▶ **Problem**
For the entries below, the expected answer is the line with "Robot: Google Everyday", the line with "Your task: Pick", and every line between them, exactly as written, and nothing more.

Records from a collection
- - -

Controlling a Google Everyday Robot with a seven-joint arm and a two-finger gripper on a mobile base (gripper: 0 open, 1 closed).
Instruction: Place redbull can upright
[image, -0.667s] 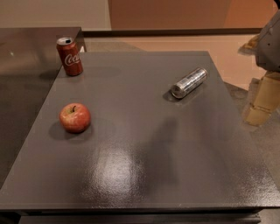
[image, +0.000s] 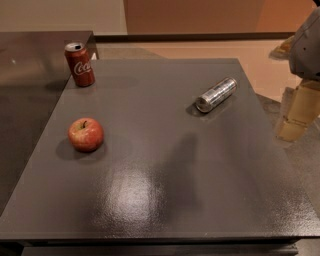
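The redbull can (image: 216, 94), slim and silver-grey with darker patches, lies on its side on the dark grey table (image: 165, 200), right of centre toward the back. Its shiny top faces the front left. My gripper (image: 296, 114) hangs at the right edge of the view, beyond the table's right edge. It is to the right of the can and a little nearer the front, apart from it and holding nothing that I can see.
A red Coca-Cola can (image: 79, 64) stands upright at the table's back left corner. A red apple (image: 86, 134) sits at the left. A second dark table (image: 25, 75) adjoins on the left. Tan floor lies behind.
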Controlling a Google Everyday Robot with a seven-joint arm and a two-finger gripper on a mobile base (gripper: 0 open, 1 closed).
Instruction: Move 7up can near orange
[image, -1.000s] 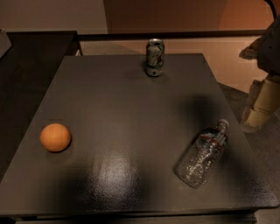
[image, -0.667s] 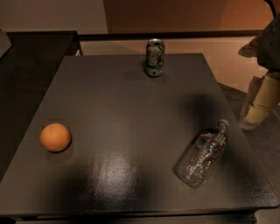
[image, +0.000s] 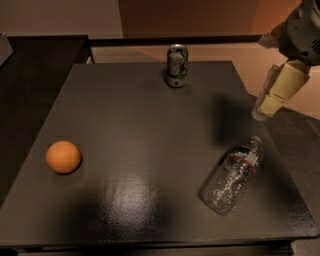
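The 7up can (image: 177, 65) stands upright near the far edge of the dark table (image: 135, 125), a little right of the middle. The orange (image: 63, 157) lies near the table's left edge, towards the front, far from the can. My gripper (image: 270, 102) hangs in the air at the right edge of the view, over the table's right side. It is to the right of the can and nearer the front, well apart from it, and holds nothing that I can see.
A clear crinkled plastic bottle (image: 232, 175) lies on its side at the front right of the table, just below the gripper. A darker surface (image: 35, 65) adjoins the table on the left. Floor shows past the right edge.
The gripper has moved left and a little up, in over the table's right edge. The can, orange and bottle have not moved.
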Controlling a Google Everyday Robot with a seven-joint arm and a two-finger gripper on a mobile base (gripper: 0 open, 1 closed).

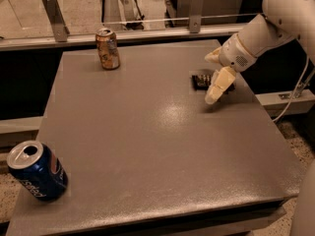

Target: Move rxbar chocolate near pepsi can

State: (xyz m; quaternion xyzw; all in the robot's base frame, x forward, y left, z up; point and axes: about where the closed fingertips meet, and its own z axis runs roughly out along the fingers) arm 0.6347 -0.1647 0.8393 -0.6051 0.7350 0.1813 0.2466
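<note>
Looking at a grey counter with three things on it. Can spot the rxbar chocolate lying flat near the far right edge, black wrapper, lettering too small to read. Partly hidden at its right end by the gripper, hanging right over that spot on the end of a white arm reaching in from the upper right. Cream-coloured fingers, spread apart and released, not clamped on anything as far as can be told. Lower one pointing down in front of the bar, tip at or just above the counter. Upper one sticking out on the far side of the bar. Can't say whether either actually touches the wrapper. Over at the near left corner, the pepsi can, dark blue with the silver top showing, well apart from the bar, pretty much diagonally across the counter. Also a brown-gold can standing upright at the far left, well away from both.
</note>
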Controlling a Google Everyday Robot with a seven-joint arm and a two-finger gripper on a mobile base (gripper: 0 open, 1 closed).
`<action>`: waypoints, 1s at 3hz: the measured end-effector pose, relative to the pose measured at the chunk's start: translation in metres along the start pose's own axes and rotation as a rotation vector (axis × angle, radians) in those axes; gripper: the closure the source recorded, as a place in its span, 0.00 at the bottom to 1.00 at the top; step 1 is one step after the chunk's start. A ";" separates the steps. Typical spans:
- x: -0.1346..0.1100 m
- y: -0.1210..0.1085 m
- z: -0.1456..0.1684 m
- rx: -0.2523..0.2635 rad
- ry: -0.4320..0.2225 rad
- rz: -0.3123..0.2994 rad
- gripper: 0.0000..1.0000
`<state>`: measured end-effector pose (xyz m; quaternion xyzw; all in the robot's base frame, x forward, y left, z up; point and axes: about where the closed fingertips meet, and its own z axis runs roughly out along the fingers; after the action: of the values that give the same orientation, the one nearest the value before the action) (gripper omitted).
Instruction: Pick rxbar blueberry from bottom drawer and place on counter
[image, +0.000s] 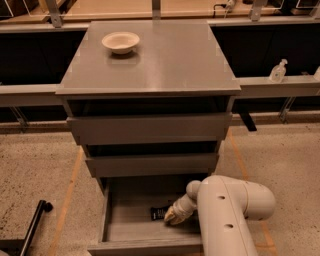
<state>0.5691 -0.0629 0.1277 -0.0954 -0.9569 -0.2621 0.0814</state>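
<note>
The bottom drawer (125, 235) is pulled out at the foot of the cabinet, its grey floor showing. The rxbar blueberry (158, 213), a small flat black bar, lies on that floor near the middle. My gripper (171, 216) is down inside the drawer at the bar's right end, touching or nearly touching it. The white arm (230, 210) reaches in from the lower right and hides the drawer's right side. The counter (160, 55) is the wide grey slab on top of the cabinet.
A cream bowl (120, 42) stands on the counter's back left. Two drawers (150, 130) with taller fronts sit shut above the open one. A black handle (35, 225) lies on the floor at the lower left. A clear bottle (278, 71) stands on the right rail.
</note>
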 end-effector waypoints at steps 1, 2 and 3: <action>0.003 -0.019 0.023 0.005 0.031 0.062 0.85; 0.006 -0.025 0.028 0.005 0.041 0.088 1.00; 0.007 -0.022 0.022 0.005 0.041 0.088 0.81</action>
<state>0.5548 -0.0689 0.0997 -0.1317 -0.9505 -0.2577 0.1126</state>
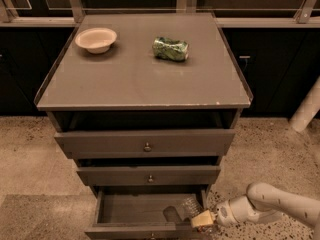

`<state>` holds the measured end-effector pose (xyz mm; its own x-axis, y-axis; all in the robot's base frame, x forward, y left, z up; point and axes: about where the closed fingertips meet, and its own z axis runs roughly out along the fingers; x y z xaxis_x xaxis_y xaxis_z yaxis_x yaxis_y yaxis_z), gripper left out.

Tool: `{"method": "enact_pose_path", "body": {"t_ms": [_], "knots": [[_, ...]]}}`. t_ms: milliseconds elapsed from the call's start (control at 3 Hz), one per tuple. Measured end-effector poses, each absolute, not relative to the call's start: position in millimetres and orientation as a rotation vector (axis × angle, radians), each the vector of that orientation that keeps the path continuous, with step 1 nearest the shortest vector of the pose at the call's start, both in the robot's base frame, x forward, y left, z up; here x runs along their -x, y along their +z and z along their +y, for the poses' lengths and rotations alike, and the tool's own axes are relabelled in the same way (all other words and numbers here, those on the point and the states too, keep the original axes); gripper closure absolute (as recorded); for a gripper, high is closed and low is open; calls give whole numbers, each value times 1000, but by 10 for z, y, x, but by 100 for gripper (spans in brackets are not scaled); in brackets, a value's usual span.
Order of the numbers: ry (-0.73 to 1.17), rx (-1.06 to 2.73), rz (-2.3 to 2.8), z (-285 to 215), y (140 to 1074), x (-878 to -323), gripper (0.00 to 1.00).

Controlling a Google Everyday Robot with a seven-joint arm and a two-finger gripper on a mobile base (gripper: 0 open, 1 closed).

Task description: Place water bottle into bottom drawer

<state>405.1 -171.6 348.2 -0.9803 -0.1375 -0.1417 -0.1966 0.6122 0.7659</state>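
Camera view looks down from the front on a grey-brown cabinet with a flat worktop (pixel 135 81); on it, at the back left, sits a shallow pale bowl (pixel 96 39), and well apart to its right lies a crumpled green can (pixel 171 49) on its side; dark cabinet fronts (pixel 280 69) run along the wall behind, and a light metal rail (pixel 150 9) crosses just above the worktop's far edge; the floor (pixel 30 154) is pale speckled stone, with a white post (pixel 306 109) leaning at the right edge.

Below the worktop the top drawer (pixel 145 143) and the middle drawer (pixel 148 175) are both a little way out, each with a small round knob; the bottom drawer (pixel 135 230) stands wide open, its dark floor showing.

The water bottle (pixel 189 207) lies tilted inside the bottom drawer, at its right front corner; the hand (pixel 201 218) is low at that same corner, touching or just beside the bottle's lower right end, on a white arm (pixel 280 209) that reaches in from the right; whether the hand has hold of the bottle I cannot tell.
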Motion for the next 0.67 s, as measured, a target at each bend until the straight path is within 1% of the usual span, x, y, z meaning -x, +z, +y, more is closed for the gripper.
{"method": "enact_pose_path", "body": {"t_ms": [667], "knots": [[1447, 198, 2742, -1298, 2740, -4257, 100]]}}
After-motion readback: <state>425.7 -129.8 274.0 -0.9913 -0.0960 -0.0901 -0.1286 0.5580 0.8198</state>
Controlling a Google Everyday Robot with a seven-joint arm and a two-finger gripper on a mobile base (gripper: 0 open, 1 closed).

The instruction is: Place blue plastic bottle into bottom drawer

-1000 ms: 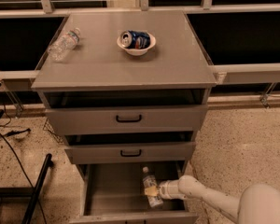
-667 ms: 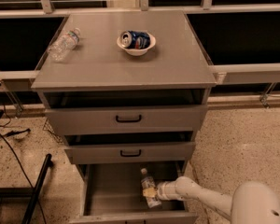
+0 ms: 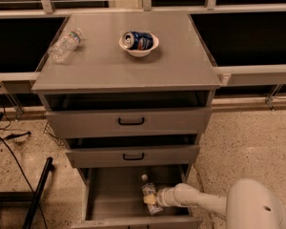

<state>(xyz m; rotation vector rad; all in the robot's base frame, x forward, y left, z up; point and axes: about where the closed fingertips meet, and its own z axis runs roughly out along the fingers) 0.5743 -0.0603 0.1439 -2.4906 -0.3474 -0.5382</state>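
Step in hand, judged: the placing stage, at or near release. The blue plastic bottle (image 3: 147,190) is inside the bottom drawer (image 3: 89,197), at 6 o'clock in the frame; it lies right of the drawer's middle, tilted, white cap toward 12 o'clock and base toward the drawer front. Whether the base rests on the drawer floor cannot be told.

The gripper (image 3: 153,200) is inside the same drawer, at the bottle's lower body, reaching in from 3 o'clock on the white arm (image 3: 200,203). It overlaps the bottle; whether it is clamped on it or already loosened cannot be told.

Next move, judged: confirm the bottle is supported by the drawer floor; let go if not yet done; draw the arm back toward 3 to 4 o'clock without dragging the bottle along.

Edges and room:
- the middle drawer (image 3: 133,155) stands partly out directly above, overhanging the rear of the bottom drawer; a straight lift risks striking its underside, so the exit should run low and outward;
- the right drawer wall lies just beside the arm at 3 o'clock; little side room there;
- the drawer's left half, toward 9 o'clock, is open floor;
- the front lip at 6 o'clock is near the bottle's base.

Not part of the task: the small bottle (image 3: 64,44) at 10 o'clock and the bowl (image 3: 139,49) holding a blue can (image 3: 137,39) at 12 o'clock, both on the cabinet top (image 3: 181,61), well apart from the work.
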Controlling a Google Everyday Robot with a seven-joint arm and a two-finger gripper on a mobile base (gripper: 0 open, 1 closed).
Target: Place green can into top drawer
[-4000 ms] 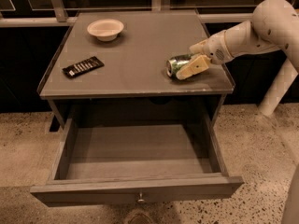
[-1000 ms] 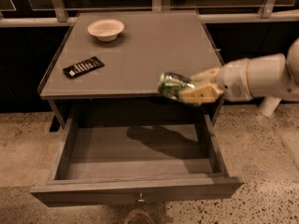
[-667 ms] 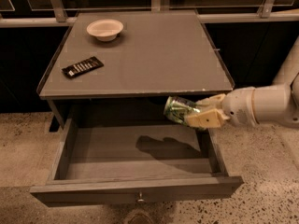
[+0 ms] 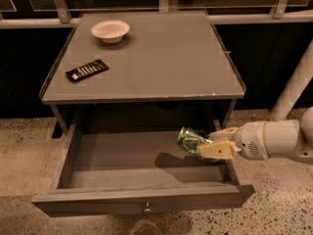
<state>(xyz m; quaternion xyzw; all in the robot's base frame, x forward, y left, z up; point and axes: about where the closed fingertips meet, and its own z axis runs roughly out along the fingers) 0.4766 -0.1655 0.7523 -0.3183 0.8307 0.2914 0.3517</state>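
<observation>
The green can (image 4: 190,140) is held on its side in my gripper (image 4: 215,143), over the right part of the open top drawer (image 4: 142,202). The gripper's pale fingers (image 4: 215,151) are shut on the can's right end, with the arm reaching in from the right. The can casts a shadow on the drawer floor just below it, so it hangs a little above the floor. The drawer is pulled fully out, and its small round knob (image 4: 146,209) shows at the front panel's centre.
On the grey tabletop (image 4: 161,58) a pale round bowl (image 4: 110,31) stands at the back left and a flat black remote-like bar (image 4: 87,70) lies at the left. A white post (image 4: 293,87) stands at the right. The floor is speckled.
The gripper lifted the can off the tabletop's right side, carried it forward past the front edge, and lowered it into the drawer opening.
</observation>
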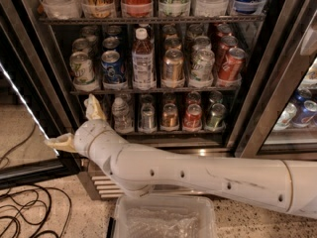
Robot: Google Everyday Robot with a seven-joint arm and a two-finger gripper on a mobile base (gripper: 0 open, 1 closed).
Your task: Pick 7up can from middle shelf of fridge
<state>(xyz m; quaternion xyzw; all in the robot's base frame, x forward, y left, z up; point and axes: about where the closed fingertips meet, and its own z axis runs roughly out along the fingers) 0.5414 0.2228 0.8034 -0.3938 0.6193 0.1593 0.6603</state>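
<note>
The fridge (pixel 277 58) stands with its door open. On its middle shelf (pixel 153 89) the 7up can (pixel 81 67), pale silver with green markings, is at the front of the leftmost row. Beside it stand a blue Pepsi can (pixel 113 66), a water bottle (pixel 142 58), a gold-bronze can (pixel 173 66), another pale can (pixel 202 63) and red cans (pixel 230 63). My gripper (pixel 77 125) is below the middle shelf, at the fridge's lower left. It is open and empty: one finger (pixel 94 108) points up, the other points left. My white arm (pixel 198 175) reaches in from the right.
The top rack (pixel 148 20) holds large bottles. The lower rack (pixel 168 115) holds small cans and water bottles. The open glass door (pixel 25 103) with a light strip is at the left. Cables (pixel 25 212) lie on the floor, with a clear plastic bin (pixel 163 217) below the arm. A second cooler (pixel 297 113) is at the right.
</note>
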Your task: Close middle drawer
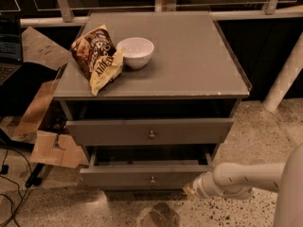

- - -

▶ **Solved problem**
Robot: Google Everyday Robot with a seven-joint arm and a two-finger gripper on a mobile base (gripper: 0 open, 1 closed).
Your task: Pick 7up can from middle shelf of fridge

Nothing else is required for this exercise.